The series premiered on April 26, 2017, on Hulu. The second season premiered on April 25, 2018. The third season premiered on June 5, 2019. The fourth season premiered on April 27, 2021. In December 2020, ahead of the fourth season premiere, Hulu renewed the series for a fifth season, which premiered on September 14, 2022. In September 2022, ahead of the fifth season premiere, the series was renewed for a sixth and final season, which premiered on April 8, 2025.

==Series overview==

| Season | Episodes |  | Originally released |  |
| First released | Last released |
| 1 | 10 |  | April 26, 2017 | June 14, 2017 |
| 2 | 13 |  | April 25, 2018 | July 11, 2018 |
| 3 | 13 |  | June 5, 2019 | August 14, 2019 |
| 4 | 10 |  | April 27, 2021 | June 16, 2021 |
| 5 | 10 |  | September 14, 2022 | November 9, 2022 |
| 6 | 10 |  | April 8, 2025 | May 27, 2025 |

==Episodes==
===Season 1 (2017)===

| No. overall | No. in season | Title | Directed by | Teleplay by | Original release date |
| 1 | 1 | "Offred" | Reed Morano | Bruce Miller | April 26, 2017 |
A family is pursued by a group of armed men. The woman is caught and separated from her young daughter and husband as shots are fired in the distance. Some time later, the woman is now known as Offred, the handmaid to Commander Fred Waterford. She and another handmaid, Ofglen, pass by a wall on which men have been hanged for crimes such as being gay, working in an abortion clinic, and being a Catholic priest. In a flashback, women are indoctrinated into their new role of handmaids by Aunt Lydia, and Offred sees her best friend Moira among them. Another woman, Janine, is rude to Aunt Lydia and is shocked with a cattle prod; later, her right eye is removed as punishment. In the present, Commander Waterford tries to impregnate Offred during "the Ceremony". The next day, the handmaids are encouraged to beat a man to death for allegedly raping a pregnant handmaid and killing her baby. Offred is the first to participate in the brutal execution and appears to happily do so. On the way home, Ofglen warns Offred there is an Eye in the Waterford house. Offred affirms to herself that her name is June and she intends to survive to find her daughter.

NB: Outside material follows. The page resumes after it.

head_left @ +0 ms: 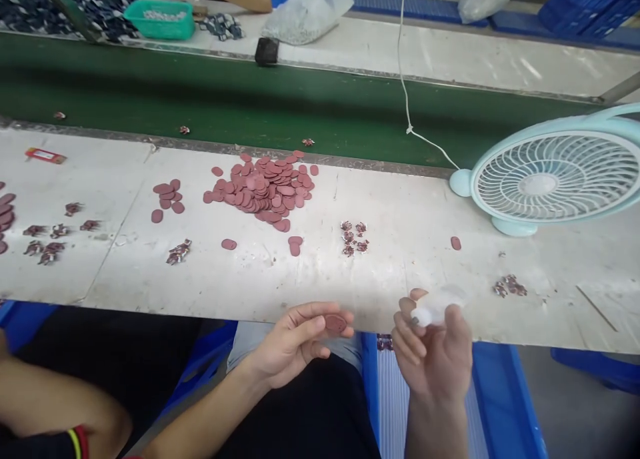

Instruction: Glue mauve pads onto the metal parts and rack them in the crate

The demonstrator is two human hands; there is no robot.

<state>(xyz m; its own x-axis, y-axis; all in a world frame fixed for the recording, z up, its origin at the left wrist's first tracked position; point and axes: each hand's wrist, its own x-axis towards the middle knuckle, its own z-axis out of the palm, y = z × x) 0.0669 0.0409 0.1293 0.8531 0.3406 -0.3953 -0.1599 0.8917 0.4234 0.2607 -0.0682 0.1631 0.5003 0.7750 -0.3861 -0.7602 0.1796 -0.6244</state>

| 2 | 2 | "Birth Day" | Reed Morano | Bruce Miller | April 26, 2017 |
June and Ofglen go food shopping, and they reveal more personal information about themselves to each other. While they are walking, they see St. Paul Catholic Church being destroyed by the new regime. Ofglen tells June that the regime also bulldozed St. Patrick's Cathedral in Manhattan to try to "erase" the fact that it ever existed. When June asks how Ofglen knows this information, Ofglen reveals that she is part of a resistance movement against the government, but June declines to join, not fully trusting Ofglen. Commander Waterford's driver, Nick, tells June that the Commander wants to see her alone later that night, which is forbidden, and warns her that Ofglen is dangerous. June and the other handmaids witness the birth of Janine/Ofwarren's child, named Angela by the Putnams but Charlotte by Janine. In flashbacks, June remembers the birth of her daughter, Hannah. At that time healthy births were already rare, and a deranged woman tried to kidnap baby Hannah from the hospital and was arrested. In the present, June warily goes to the Commander's office that night as instructed, but he simply wants to play Scrabble, to her relief. The next day, a different woman introduces herself as Ofglen.

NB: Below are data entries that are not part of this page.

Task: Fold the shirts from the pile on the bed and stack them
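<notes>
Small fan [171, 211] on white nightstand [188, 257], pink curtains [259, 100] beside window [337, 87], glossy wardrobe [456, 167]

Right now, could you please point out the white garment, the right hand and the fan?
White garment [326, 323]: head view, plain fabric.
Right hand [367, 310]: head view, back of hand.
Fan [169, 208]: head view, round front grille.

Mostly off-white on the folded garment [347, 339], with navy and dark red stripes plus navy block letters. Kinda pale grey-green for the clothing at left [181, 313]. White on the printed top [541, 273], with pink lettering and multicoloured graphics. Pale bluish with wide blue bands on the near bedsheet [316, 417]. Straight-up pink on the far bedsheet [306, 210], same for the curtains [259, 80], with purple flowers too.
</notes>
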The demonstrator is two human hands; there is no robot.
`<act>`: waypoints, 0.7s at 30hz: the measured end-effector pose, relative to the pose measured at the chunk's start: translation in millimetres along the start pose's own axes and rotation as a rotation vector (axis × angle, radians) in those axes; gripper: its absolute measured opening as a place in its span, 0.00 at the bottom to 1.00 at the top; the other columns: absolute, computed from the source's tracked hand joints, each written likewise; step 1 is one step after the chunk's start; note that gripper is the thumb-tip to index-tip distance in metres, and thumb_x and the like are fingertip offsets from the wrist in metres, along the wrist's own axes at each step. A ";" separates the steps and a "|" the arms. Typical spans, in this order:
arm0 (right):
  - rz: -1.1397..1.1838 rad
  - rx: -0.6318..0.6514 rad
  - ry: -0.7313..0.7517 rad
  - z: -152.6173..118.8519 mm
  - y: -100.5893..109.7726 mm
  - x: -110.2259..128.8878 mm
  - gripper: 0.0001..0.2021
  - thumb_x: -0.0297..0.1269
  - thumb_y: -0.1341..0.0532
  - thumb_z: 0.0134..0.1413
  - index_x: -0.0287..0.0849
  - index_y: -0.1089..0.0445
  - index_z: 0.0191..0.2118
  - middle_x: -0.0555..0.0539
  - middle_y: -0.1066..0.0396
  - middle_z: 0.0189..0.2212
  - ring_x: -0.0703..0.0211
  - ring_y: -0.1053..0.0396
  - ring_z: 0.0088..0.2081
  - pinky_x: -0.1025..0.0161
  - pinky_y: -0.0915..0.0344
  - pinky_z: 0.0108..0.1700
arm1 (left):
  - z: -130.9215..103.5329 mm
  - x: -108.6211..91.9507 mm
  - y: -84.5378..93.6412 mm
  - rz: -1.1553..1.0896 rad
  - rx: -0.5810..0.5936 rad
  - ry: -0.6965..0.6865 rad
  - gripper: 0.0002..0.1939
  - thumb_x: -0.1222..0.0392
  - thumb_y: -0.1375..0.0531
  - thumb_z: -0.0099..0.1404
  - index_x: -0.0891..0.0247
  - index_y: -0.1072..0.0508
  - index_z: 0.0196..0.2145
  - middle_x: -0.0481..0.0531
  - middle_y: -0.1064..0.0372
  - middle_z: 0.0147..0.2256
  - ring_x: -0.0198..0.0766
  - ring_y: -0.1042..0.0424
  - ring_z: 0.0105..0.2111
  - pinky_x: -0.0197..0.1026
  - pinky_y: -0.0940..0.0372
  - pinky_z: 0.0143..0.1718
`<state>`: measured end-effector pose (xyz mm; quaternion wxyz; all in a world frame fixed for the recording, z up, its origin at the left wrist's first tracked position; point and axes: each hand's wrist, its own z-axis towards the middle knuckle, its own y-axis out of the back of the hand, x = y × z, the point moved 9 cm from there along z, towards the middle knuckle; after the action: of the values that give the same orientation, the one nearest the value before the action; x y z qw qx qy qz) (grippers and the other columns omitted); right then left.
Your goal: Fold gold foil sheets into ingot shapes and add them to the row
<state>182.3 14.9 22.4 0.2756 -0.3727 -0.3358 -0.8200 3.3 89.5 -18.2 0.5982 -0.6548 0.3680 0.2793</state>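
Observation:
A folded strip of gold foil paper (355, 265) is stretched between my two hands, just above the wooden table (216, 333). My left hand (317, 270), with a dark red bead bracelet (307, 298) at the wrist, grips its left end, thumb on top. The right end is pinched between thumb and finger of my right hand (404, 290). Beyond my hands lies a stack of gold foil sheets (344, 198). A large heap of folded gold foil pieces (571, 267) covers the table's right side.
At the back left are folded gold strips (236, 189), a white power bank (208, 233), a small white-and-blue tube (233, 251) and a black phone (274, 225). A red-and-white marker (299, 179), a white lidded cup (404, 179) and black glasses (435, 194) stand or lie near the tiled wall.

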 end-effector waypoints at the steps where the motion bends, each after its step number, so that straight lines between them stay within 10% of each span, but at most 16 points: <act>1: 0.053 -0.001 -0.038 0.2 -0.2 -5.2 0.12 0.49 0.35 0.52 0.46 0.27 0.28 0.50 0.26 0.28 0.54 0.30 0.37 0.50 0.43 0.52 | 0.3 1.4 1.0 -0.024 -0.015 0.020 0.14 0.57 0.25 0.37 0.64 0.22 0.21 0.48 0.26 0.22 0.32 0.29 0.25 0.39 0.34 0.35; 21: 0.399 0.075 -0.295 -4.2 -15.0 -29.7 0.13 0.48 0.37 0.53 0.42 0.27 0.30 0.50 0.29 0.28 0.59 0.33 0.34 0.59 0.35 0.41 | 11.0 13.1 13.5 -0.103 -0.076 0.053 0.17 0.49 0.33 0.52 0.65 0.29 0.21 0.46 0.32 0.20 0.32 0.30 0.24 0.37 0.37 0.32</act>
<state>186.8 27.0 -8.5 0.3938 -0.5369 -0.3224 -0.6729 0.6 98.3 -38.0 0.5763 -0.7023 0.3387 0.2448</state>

| 3 | 3 | "Late" | Reed Morano | Bruce Miller | April 26, 2017 |
In flashbacks, the rise of Gilead is detailed through June's eyes: June and her female colleagues were fired and the government froze women's bank accounts and ruled they could no longer own property. In the present, Serena takes June to see Janine and the baby, and June fears Janine is delusional. Back home, June is interrogated by an Eye and Aunt Lydia about her knowledge of Emily/Ofglen. Aunt Lydia physically beats and shocks June with a cattle prod for being disrespectful and quoting from the Beatitudes in the Bible (rather than accepting the modified scriptures used by Gilead) but before Aunt Lydia can hit June again, Serena intervenes, believing June is pregnant. When June later tells Serena that she is not, Serena angrily locks her in her room. In a flashback, June and Moira attend a protest against the new laws which is interrupted by automatic gunfire and explosives. In the present, Ofglen and the Martha she is in a relationship with are charged with "gender treachery". The fertile Ofglen is reassigned but the Martha is hanged. Later, Ofglen (referred to by her "old" name, Emily) awakes in a hospital recovery room to find, to her grief and anger, that she has undergone female genital mutilation surgery, as explained by Aunt Lydia.

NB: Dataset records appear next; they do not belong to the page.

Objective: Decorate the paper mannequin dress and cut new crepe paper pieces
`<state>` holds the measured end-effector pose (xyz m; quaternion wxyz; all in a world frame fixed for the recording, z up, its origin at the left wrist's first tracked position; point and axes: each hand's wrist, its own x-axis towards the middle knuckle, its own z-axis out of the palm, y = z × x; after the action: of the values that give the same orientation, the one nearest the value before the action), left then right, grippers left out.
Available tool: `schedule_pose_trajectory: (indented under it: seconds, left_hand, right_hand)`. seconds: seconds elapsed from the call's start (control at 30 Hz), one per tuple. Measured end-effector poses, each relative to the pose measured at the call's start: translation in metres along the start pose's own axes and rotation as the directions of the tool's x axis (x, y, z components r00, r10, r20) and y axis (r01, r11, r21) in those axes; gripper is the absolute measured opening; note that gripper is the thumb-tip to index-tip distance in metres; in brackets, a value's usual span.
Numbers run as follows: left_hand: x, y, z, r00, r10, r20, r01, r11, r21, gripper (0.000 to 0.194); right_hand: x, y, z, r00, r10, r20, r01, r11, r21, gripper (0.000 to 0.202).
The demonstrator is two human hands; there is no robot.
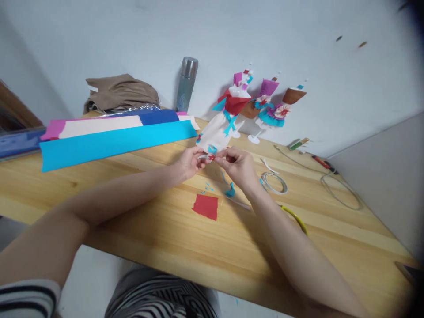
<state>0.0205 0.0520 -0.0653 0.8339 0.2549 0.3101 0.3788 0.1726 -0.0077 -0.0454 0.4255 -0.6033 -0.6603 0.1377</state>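
Right hand (pixel 239 165) has thumb and forefinger pinched on a small red flower (pixel 211 157) at the hem of a dress, the fingertips covering part of it. Left hand (pixel 191 162) meets it from the other side, fingers curled; whether they grip the flower, the hem or merely touch, I cannot tell. Just beyond both hands slants the dress (pixel 216 131), cream with a red top and blue bow, its lower edge partly behind the fingers.

Below the hands lie a red square (pixel 206 207) and blue scraps (pixel 230 191), some too tiny to make out. Right of the right hand is a pale ring (pixel 283 182); a yellow curve (pixel 297 217) pokes from behind that forearm, the rest covered. Past the right hand, by the wall, two smaller dresses (pixel 272 118) crowd together. Left of the left hand stretches blue paper (pixel 119 143), hiding much of the sheets behind it. Far right of the hands, something dark (pixel 410 270) is cut off by shadow.
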Motion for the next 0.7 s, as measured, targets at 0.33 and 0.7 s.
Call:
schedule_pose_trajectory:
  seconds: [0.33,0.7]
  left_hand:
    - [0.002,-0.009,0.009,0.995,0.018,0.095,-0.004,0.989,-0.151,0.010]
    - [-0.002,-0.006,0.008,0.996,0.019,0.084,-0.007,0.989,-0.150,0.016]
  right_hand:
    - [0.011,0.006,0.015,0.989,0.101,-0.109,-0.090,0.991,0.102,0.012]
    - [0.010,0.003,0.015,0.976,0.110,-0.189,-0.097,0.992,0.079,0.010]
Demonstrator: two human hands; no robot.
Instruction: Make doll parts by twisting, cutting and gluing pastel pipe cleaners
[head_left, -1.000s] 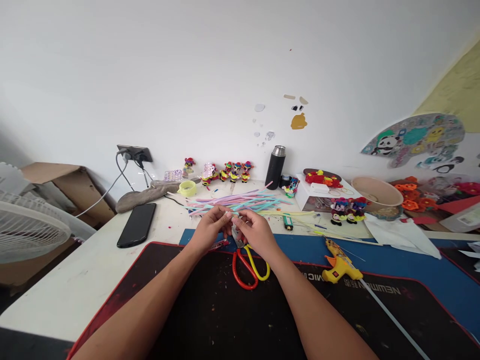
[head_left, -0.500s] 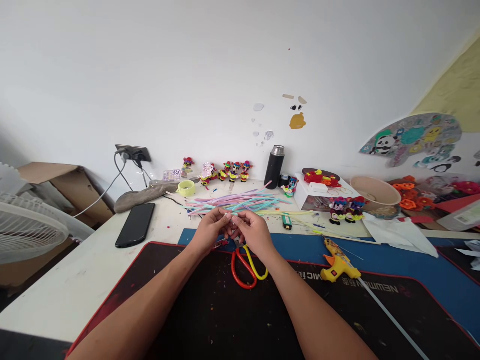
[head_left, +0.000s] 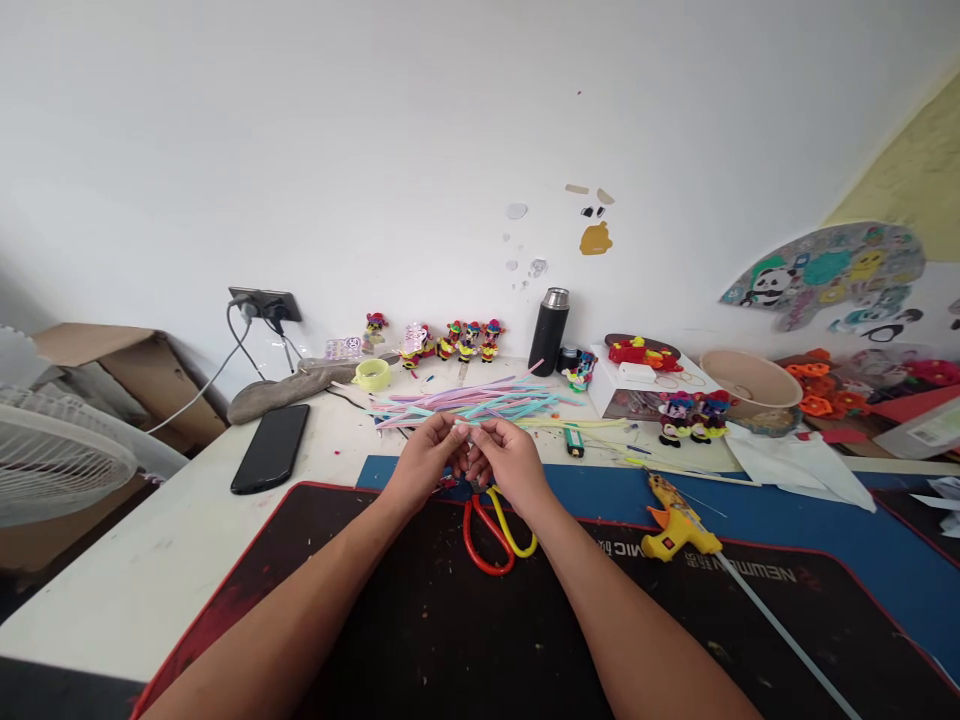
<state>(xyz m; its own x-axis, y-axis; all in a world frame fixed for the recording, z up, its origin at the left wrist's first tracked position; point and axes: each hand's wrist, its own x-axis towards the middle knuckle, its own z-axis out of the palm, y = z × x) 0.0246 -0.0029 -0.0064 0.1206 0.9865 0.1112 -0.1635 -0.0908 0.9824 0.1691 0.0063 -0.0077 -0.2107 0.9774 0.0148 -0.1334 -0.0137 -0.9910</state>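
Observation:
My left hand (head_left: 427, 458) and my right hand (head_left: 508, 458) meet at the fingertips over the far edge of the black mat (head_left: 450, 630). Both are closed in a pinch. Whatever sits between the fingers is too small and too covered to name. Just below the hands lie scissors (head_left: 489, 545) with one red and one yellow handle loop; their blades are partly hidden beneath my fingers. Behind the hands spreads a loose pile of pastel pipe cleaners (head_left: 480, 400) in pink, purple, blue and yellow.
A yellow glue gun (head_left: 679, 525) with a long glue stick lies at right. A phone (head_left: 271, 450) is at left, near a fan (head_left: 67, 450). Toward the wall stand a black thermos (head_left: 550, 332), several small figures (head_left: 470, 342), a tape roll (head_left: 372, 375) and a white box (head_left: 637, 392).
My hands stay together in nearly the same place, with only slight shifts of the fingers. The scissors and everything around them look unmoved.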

| 4 | 4 | "Nolite Te Bastardes Carborundorum" | Mike Barker | Leila Gerstein | May 3, 2017 |
Banished to her room, June retreats to her closet where she finds a Latin phrase, Nolite Te Bastardes Carborundorum, scratched into the wall. When Rita, the Martha assigned as the Commander's housekeeper, finds June lying on the floor, June tells her that she fainted so Serena sends her to the hospital for a check-up. During the examination the physician remarks that the Commander is most likely sterile and offers to attempt to impregnate June, but she declines. In flashbacks, Aunt Lydia teaches the handmaids about the Ceremony, in which a commander endeavors to fertilize a handmaid. Later, June and Moira assault Aunt Elizabeth, and Moira takes her outfit. June and Moira plan to escape to Boston, which has safe houses. Moira catches the train but June is detained by a soldier and returned to the Red Centre where her feet are beaten as punishment for attempting to escape. In the present, Commander Waterford has an unsuccessful Ceremony night, but later that night, they play Scrabble again. She asks him about the Latin phrase, and he tells her it means, Don't let the bastards grind you down. She learns that the previous Offred killed herself because life was unbearable. At the end, June is released from confinement to her room.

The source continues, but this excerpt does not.